- What to do -
Reproduce all the entries exactly and keep the pictures out.

━━━━━ Task material ━━━━━

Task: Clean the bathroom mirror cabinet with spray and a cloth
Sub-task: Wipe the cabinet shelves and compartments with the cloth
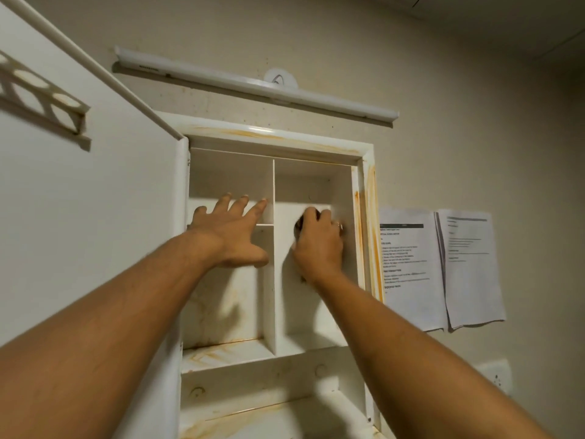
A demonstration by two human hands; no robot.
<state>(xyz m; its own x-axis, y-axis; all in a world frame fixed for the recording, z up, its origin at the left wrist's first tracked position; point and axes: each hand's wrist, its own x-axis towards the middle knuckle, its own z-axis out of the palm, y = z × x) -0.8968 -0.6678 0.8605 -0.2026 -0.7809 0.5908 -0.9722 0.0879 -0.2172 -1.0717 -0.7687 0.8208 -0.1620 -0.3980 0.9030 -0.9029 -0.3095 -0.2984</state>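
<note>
You are reaching with both arms into the open mirror cabinet (367, 172). Your left hand (232, 231) is lying open, with the fingers straight and spread, across the front edge of the small shelf (264, 224) in the left part of the cabinet. Its forefinger is pointing toward the upright divider (273, 185), and the thumb is hanging below the shelf.

On the other side of this divider, in the tall right compartment, your right hand (319, 248) is curling its fingers round a dark cloth (299, 224) and is pressing it to the back wall. Only a small part of the cloth is showing, beside the knuckles. A ring is showing on one finger of this hand.

Orange stains (373, 217) are running down the cabinet frame just right of your right hand. More stains are lying on the lower shelf (221, 354) under your left forearm.

The door (95, 201) is standing open, well to the left of your left hand, and it is carrying a small rack (41, 93) with round holes. Above both hands a white tube light (253, 85) is hanging on the beige wall (474, 122). To the right of your right hand, printed sheets of paper (411, 267) are sticking to the wall, and lower right of them a white socket (497, 375) is showing.
</note>
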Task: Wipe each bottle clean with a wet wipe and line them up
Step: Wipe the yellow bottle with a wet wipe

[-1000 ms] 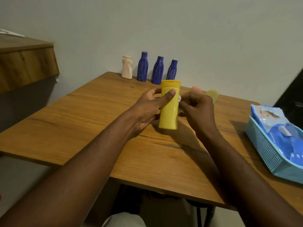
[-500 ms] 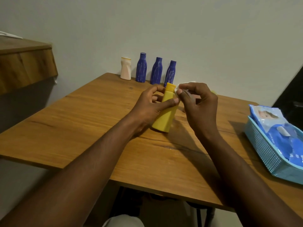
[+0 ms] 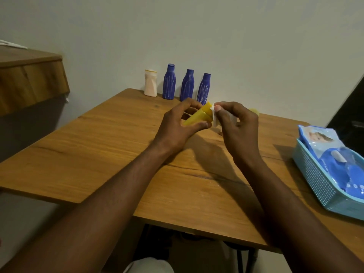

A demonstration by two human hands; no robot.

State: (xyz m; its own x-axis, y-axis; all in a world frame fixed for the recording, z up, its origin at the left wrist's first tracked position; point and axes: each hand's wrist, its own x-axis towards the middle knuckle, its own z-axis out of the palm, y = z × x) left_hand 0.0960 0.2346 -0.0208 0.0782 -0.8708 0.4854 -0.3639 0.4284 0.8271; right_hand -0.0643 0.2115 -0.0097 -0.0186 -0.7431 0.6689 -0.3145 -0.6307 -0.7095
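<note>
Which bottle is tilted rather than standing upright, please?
The yellow bottle in the left hand; the cream bottle and blue bottles stand upright.

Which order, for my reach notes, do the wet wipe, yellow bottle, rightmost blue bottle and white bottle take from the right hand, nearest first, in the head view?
1. wet wipe: pinched in the right hand itself.
2. yellow bottle: just to its left, held in the left hand.
3. rightmost blue bottle: behind, by the wall.
4. white bottle: far left end of that row.
</note>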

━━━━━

- Answer box -
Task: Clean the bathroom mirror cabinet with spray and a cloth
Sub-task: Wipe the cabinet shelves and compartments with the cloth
A demonstration by two human hands; no robot.
<state>(xyz m; its own x-axis, y-axis; all in a world frame fixed for the recording, z up, its origin at the left wrist's first tracked position; point and axes: each hand's wrist, its own x-axis towards the middle knuckle, its own z-axis out of the palm, y = z × x) -0.8968 -0.6678 0.8605 -0.2026 -0.7809 0.5908 -0.9722 0.0879 -0.2172 -1.0717 -0.7687 0.8208 -0.1620 -0.3980 0.9030 -0.9029 -0.3095 -0.2984</state>
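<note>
You are reaching with both arms into the open mirror cabinet (367, 172). Your left hand (232, 231) is lying open, with the fingers straight and spread, across the front edge of the small shelf (264, 224) in the left part of the cabinet. Its forefinger is pointing toward the upright divider (273, 185), and the thumb is hanging below the shelf.

On the other side of this divider, in the tall right compartment, your right hand (319, 248) is curling its fingers round a dark cloth (299, 224) and is pressing it to the back wall. Only a small part of the cloth is showing, beside the knuckles. A ring is showing on one finger of this hand.

Orange stains (373, 217) are running down the cabinet frame just right of your right hand. More stains are lying on the lower shelf (221, 354) under your left forearm.

The door (95, 201) is standing open, well to the left of your left hand, and it is carrying a small rack (41, 93) with round holes. Above both hands a white tube light (253, 85) is hanging on the beige wall (474, 122). To the right of your right hand, printed sheets of paper (411, 267) are sticking to the wall, and lower right of them a white socket (497, 375) is showing.
</note>
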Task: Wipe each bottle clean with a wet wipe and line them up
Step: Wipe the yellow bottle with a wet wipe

[-1000 ms] 
[-500 ms] 
[+0 ms] 

A demonstration by two human hands; no robot.

State: (xyz m; its own x-axis, y-axis; all in a world frame fixed for the recording, z up, its origin at the left wrist's first tracked position; point and axes: each hand's wrist, its own x-axis towards the middle knuckle, its own z-axis out of the palm, y = z × x) left_hand 0.0960 0.2346 -0.0208 0.0782 -0.8708 0.4854 -0.3639 0.4284 0.8271; right_hand -0.0643 0.2115 -0.0097 -0.0186 -0.7431 0.6689 -0.3145 -0.6307 -0.7095
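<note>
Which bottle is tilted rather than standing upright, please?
The yellow bottle in the left hand; the cream bottle and blue bottles stand upright.

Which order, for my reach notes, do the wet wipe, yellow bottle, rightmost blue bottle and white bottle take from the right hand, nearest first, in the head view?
1. wet wipe: pinched in the right hand itself.
2. yellow bottle: just to its left, held in the left hand.
3. rightmost blue bottle: behind, by the wall.
4. white bottle: far left end of that row.
</note>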

No more output is required for this exercise.